On October 26, 2023, the Quapaw Area Council Executive Board and voting membership held a special meeting and voted in favor of merging with the Westark Area Council to create the "Natural State Council". Westark Area Council's Executive Board and Membership held a similar meeting and vote on Tuesday, October 24, 2023, and also voted in favor of the resolution. The Natural State Council officially formed on December 1, 2023. https://www.quapawbsa.org/merger. On June 1, 2024, De Soto Area Council officially merged with the Natural State Council.

Council members who have received national honors include Dr. Raymond V. Biondo and Dr. David Briscoe, both of whom received the Silver Buffalo Award.

==Organization==
The council is divided into 10 districts.
| | * * * * * | * * * * * |

==Camps==

===Gus Blass Scout Reservation===

Currently the Quapaw Area Council owns and operates the Gus Blass Scout Reservation, west of Damascus, Arkansas.

The Gus Blass Scout Reservation also includes the Donald W. Reynolds Scout Training Center. This facilities include a 320-seat dining hall with commercial kitchen, 88 person/28 room sleeping wing including two ADA compliant rooms, 3 large classrooms, an area with a large fireplace, 2 large terraced areas and additional camping on the adjacent property.

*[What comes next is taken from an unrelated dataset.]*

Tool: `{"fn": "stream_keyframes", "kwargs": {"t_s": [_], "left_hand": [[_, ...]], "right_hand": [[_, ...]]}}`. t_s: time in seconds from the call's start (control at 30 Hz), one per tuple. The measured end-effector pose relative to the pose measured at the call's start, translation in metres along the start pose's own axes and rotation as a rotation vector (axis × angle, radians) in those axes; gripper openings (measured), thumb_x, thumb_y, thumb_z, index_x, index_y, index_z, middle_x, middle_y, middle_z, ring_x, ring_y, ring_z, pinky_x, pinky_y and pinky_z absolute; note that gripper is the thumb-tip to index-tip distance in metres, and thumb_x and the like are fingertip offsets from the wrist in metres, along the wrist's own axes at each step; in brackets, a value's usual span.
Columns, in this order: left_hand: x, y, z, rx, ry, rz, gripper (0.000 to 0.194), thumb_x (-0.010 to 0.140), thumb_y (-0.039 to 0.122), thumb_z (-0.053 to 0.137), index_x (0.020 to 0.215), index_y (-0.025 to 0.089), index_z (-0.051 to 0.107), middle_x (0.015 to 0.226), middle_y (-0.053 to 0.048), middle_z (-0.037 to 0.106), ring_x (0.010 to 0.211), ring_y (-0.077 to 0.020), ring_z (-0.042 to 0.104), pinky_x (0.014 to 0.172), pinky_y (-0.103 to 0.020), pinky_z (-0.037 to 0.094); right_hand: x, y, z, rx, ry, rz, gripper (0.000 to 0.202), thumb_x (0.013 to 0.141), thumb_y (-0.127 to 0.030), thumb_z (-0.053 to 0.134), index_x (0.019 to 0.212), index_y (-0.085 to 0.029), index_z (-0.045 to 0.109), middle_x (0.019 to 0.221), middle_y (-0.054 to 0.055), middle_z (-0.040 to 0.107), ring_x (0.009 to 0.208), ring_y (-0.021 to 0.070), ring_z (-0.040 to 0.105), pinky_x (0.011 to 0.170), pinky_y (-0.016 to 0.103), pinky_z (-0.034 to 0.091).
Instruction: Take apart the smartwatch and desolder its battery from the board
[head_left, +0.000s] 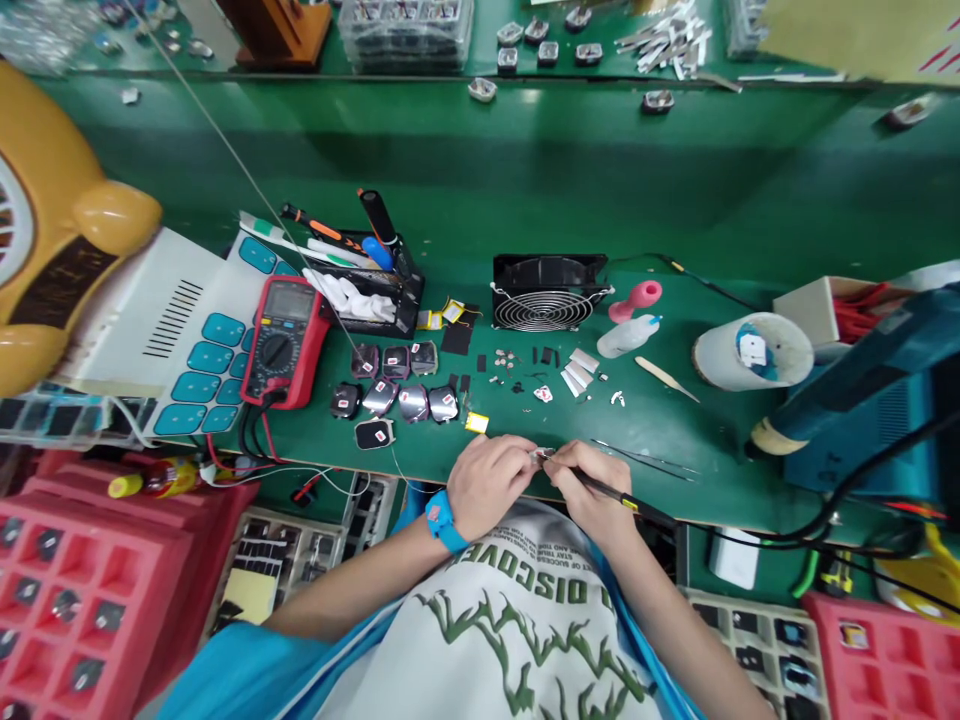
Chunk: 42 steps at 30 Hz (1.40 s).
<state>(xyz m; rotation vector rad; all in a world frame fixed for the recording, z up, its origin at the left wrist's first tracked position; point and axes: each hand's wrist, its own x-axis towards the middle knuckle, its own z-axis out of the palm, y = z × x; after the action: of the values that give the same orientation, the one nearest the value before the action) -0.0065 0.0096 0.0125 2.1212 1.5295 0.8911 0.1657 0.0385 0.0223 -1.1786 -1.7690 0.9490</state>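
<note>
My left hand (491, 485), with a blue watch (441, 514) at its wrist, is closed in a pinch on a small metallic part (537, 455) at the table's front edge. Fingers hide most of that part. In my right hand (596, 480) is a soldering iron (611, 492), black with a yellow band, its tip end meeting the small part. Tweezers (645, 459) lie just beyond my right hand. A yellow battery (476, 422) sits beyond my left hand, near several dark watch casings (412, 402). Small loose parts (541, 394) and pale strips (579, 372) are scattered ahead of both hands.
A black fan (551, 292) stands at the back, with a white squeeze bottle (628, 335) beside it. To the left are a red multimeter (281, 342) and a tool box (409, 300). A white tub (752, 350) and a blue machine (870, 440) flank the right.
</note>
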Motion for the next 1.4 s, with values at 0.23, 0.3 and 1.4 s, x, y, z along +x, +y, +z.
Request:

In 1975, the council acquired Camp Kiwanis, in order to accommodate more Scouts and camping activities. Camp Kiwanis was an unimproved site which included over 2,900 acres west of Damascus, Arkansas. It was renamed the Cove Creek Scout Reservation and opened in 1976. Camp Quapaw was then closed and later sold.

In 1981, the portion of Cove Creek that was used as a permanent summer camp was named Camp Montgomery, after Nile Montgomery, a previous Scout executive. The lake was named Lake Butler, for Richard C. Butler Sr., a supporter of the local Scouting program.

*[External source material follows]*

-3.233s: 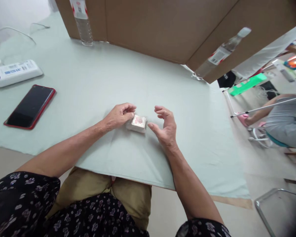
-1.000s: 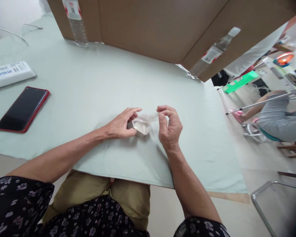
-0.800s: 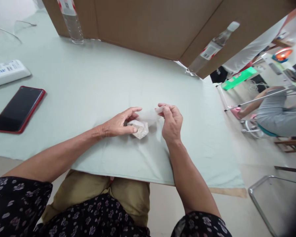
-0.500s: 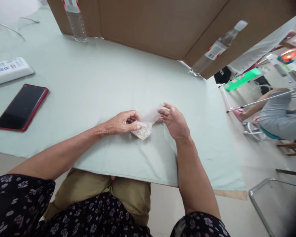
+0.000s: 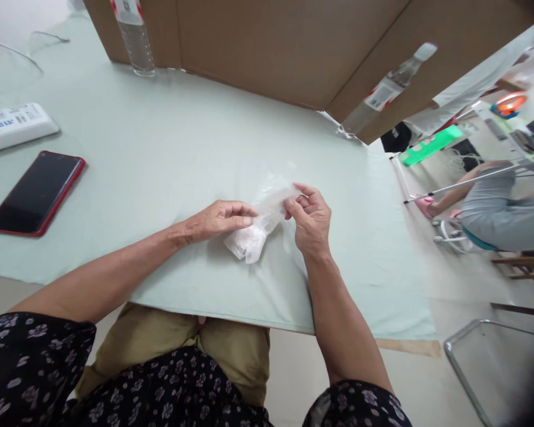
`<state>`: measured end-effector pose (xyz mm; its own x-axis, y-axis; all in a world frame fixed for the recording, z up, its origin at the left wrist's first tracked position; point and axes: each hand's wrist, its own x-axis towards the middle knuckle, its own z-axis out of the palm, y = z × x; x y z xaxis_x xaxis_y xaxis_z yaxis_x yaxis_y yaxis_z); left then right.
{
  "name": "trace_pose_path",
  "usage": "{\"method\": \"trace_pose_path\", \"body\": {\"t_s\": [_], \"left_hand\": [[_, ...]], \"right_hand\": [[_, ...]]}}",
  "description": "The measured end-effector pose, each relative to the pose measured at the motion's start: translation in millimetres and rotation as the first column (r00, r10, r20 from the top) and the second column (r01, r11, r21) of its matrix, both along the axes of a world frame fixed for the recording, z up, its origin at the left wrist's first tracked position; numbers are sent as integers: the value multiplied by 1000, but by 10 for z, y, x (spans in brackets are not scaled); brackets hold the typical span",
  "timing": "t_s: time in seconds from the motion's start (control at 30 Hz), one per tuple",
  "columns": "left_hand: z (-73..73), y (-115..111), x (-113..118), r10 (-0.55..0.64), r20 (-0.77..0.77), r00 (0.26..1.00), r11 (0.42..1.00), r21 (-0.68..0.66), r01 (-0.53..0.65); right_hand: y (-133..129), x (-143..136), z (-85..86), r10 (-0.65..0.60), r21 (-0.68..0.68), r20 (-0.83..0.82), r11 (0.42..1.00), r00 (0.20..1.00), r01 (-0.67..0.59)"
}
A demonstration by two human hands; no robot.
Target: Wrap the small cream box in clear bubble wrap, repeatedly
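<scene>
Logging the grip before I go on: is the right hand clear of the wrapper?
No, the right hand holds one end of the wrapper between thumb and fingers.

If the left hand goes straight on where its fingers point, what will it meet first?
Most likely, the left hand would meet the translucent plastic wrapping first; they may already be touching.

Left forearm (image 5: pixel 102 273) comes in from lower left, wrist about straight. Left grip (image 5: pixel 220 219) back-side up, fingers bent and pointing right, thumb stretched alongside, just below them. Can't tell if the tips press together. Right forearm (image 5: pixel 347 320) runs up and left from lower right. Right grip (image 5: pixel 311 218) pinched, fingers curled inward, thumb in against them. Both face each other, near but apart.
</scene>
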<state>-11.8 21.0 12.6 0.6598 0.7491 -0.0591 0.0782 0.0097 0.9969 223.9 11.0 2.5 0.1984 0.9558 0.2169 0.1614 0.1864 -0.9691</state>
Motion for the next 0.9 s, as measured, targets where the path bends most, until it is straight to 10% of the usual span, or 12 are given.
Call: {"method": "trace_pose_path", "body": {"t_s": [0.13,0.33,0.47,0.63,0.73,0.9], "left_hand": [[-27,7,-5,104,48,993,989,-108,-98],[-46,43,-4,165,180,970,981,-135,-142],[-25,58,-2,165,174,971,978,-159,-137],[-21,57,-20,470,-68,880,855,284,-435],[-6,-7,-9,529,-93,844,721,574,-388],[-9,-89,70,486,-191,853,749,594,-294]], "right_hand": [[2,90,42,-138,71,58,988,989,134],[-211,-156,144,164,-133,314,983,935,-128],[-236,-236,70,145,-147,384,985,912,-94],[-70,-72,-59,74,-168,57,984,996,-63],[-37,-57,-69,78,-221,-61,971,995,-90],[-92,-129,-24,119,-145,42,983,992,-112]]}}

In 2001, the Cove Creek Scout Reservation and Camp Nile Montgomery where renamed the Gus Blass Scout Reservation and Camp Rockefeller in honor of Gus Blass II and Lieutenant Governor Winthrop P. Rockefeller both of whom were supporters of the Boy Scout program for many years.

===Historic Camps===
The first permanent camping facilities for the Quapaw council was Camp Quapaw, opened in 1925. It was located on the Saline River west of Benton in Saline County. This early facility was limited so between 1930 and 1931, fifty-five additional acres were purchased, and a mess hall was constructed. The numbers of Scouts attending camp increased which led to an overuse of the facilities. Additionally, the Army Corps of Engineers was considering a dam on the Saline River. This would have flooded a section of the camp. In 1976 when Camp Kiwanis was purchases, Camp Quapaw was then closed and later sold.

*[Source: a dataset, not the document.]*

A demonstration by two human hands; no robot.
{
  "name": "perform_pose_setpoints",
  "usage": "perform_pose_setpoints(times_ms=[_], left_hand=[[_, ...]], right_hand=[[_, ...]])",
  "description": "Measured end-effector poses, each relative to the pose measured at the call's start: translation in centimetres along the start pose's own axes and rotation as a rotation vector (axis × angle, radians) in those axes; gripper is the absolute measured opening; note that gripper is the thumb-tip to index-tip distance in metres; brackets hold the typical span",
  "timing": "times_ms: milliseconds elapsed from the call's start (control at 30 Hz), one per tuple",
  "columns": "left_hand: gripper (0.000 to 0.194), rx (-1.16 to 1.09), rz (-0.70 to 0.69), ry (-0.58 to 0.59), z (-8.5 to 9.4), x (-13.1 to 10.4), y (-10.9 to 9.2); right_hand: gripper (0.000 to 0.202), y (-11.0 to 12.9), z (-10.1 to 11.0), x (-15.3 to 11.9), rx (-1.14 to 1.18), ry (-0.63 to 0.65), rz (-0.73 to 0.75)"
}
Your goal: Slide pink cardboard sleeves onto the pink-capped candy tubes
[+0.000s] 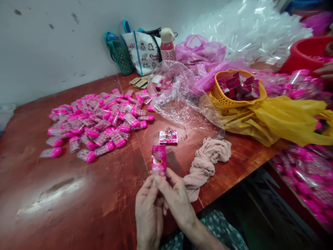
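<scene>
Both my left hand (148, 205) and my right hand (177, 196) are closed on one small container with a bright pink printed label (159, 158). It stands roughly upright above the table, its label end pointing away from me. Pale pink beads show at its lower end, between my thumbs and fingers, which hide the rest. Just beyond it lies a flat stack of pink and silver printed labels (168, 137). Left of that is a large heap of clear bead-filled containers with pink caps (99, 119). A twisted beige cloth (205, 163) lies right of my right hand.
Clear plastic bag (182, 100) and yellow basket (240, 100) of pink pieces stand beyond, near a yellow bag (270, 116). Behind are a tote bag (142, 52) and flask (167, 43). Another person's hand (326, 71) is by a red basin (299, 55). More containers (307, 173) fill the lower right.
</scene>
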State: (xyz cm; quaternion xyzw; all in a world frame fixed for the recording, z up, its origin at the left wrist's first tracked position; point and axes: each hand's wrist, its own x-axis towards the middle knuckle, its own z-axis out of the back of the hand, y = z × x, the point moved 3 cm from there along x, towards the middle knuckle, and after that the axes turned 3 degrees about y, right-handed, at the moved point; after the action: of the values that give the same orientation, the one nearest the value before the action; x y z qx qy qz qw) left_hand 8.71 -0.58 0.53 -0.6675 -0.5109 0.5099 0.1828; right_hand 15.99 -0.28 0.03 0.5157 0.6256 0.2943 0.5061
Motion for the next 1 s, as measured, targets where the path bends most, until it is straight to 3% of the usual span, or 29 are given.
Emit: perform_pose_setpoints(times_ms=[100,200,300,400,567,800,1000], left_hand=[[0.014,-0.074,-0.042,-0.003,0.4,0.7,-0.8],[0.014,-0.111,-0.055,-0.061,0.9,0.7,-1.0],[0.017,-0.12,-0.045,-0.095,1.1,0.3,-0.8],[0.019,0.013,-0.069,-0.08,1.5,0.1,-0.9],[0.03,0.314,-0.329,-0.177,2.9,0.2,-2.9],[0.035,0.061,0.004,0.045,0.8,0.1,-3.1],[0.026,-0.088,0.047,0.086,0.6,-0.1,-2.0]], right_hand=[[0.032,0.7,-0.2,-1.1,-0.291,-0.05,0.182],[0.028,1.1,-0.5,-1.5,-0.436,-0.05,0.283],[0.022,0.9,-0.6,-1.2,-0.423,0.008,0.276],[0.018,1.0,-0.1,-1.0,-0.384,0.04,0.271],[0.016,1.3,0.9,-2.1,-0.446,0.042,0.216],[0.025,1.5,0.5,-3.3,-0.419,0.2,0.155],[0.041,0.2,0.6,-3.7,-0.585,0.1,0.193]])
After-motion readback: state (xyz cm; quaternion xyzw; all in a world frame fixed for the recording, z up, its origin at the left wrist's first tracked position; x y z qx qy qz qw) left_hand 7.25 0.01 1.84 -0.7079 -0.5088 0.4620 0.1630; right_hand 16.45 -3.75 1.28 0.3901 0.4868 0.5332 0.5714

In 2002, after the merger of the Eastern Arkansas Council, the council gained control of Camp Cedar Valley, which it promptly sold to a private owner. It is situated on 777 acres in the foothills of the Ozark Mountains, 2-1/2 miles south of Viola, Arkansas. It remains an active camp and is available for use by Scouts.

Then in 2012, after the merger of Ouachita Area Council, the council gained control of The Rhodes Scout Reservation, a 16,000 + acre camp on Lake DeGray, located in Bismarck, Arkansas near Arkadelphia. Again, this camp was promptly sold, this time to the Ouachita Camp Foundation, in partnership with the U.S. Army Corps of Engineers and the Ross Foundation, but is it available for use by the Troops of the Quapaw Area Council

==Order of the Arrow==

The Order of the Arrow Quapaw Lodge 160 was formed with fifteen members in June 1939 and inducted sixty-two members during the summer of 1939. Today, the lodge has about 500 members.